Setelah empat tahun, Suci kemudian ditugaskan mengajar di Pemenang Barat dimana
ia bertanggung jawab untuk mengajar di kelas 1 SD. Terbiasa mengajar di kelas
tinggi, hal ini tentu menjadi suatu pengalaman baru baginya, termasuk ketika ia
harus menghadapi siswa yang masih belum bisa membaca dan menulis. Ditambah lagi
ada siswa yang berkebutuhan khusus. Namun, kekhawatiran Suci akan sulitnya
mengajar siswa kelas awal yang tidak bisa membaca dan menulis mulai menemukan
titik terang ketika ia mengikuti program pendampingan dari INOVASI (Inovasi
untuk Anak Sekolah Indonesia), yaitu program rintisan Peningkatan Kualitas
Pembelajaran Literasi di Kelas Awal atau dikenal dengan sebutan PELITA 1 .

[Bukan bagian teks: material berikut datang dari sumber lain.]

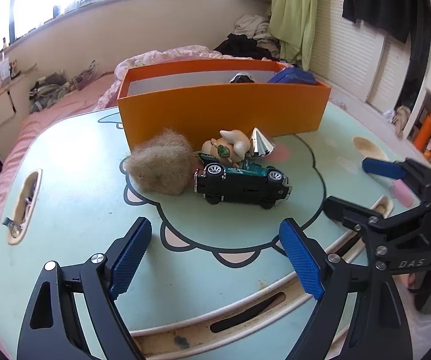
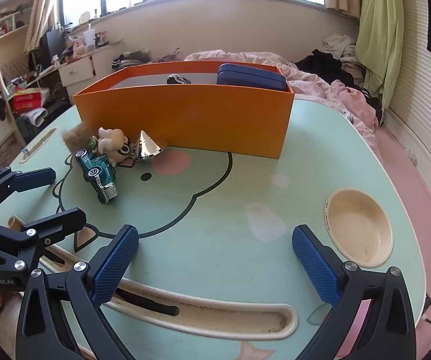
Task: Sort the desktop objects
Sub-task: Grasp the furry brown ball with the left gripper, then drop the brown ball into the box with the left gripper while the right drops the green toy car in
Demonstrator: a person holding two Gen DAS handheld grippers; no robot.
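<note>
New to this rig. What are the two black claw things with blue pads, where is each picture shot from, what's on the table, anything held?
No robot arm here: a person carries a two-finger tool in each hand, each with a fisheye camera looking along its fingers. One picture is from the left hand-held gripper, the other from the right hand-held gripper; each also sees the other at its edge. Both are open and hold nothing.

On the mint cartoon table stands an orange box with a blue case and a small dark item inside. In front of it lies a cluster: a fuzzy tan ball, a green toy car on its side, a small figurine and a shiny silver cone.
</note>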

Berkaitan dengan kemampuan
literasi siswa, menurut Suci tantangan yang ditemuinya ketika mengajar di kelas
awal adalah kurangnya pemahaman siswa, terutama pada semester pertama. Masih
ada siswa dikelasnya yang belum mengenal huruf, mengeja, bahkan membaca.
Suci juga mengakui bahwa guru
cenderung terpaku pada kurikulum. “Kami disini terlalu terpaku sama kurikulum,
sehingga kurang bisa mengembangkan kemampuan dan kreativitas kami sebagai
pengajar di kelas awal. Salah satu dampaknya, bisa dilihat ketika anak-anak menjadi
bosan mengikuti pelajaran. Mereka mengobrol dengan teman sebangkunya tanpa memperdulikan
kami yang menjelaskan di depan. Anak-anak terkadang sampai mengantuk dan ingin cepat
pulang,” ucap Suci menceritakan pengalamannya.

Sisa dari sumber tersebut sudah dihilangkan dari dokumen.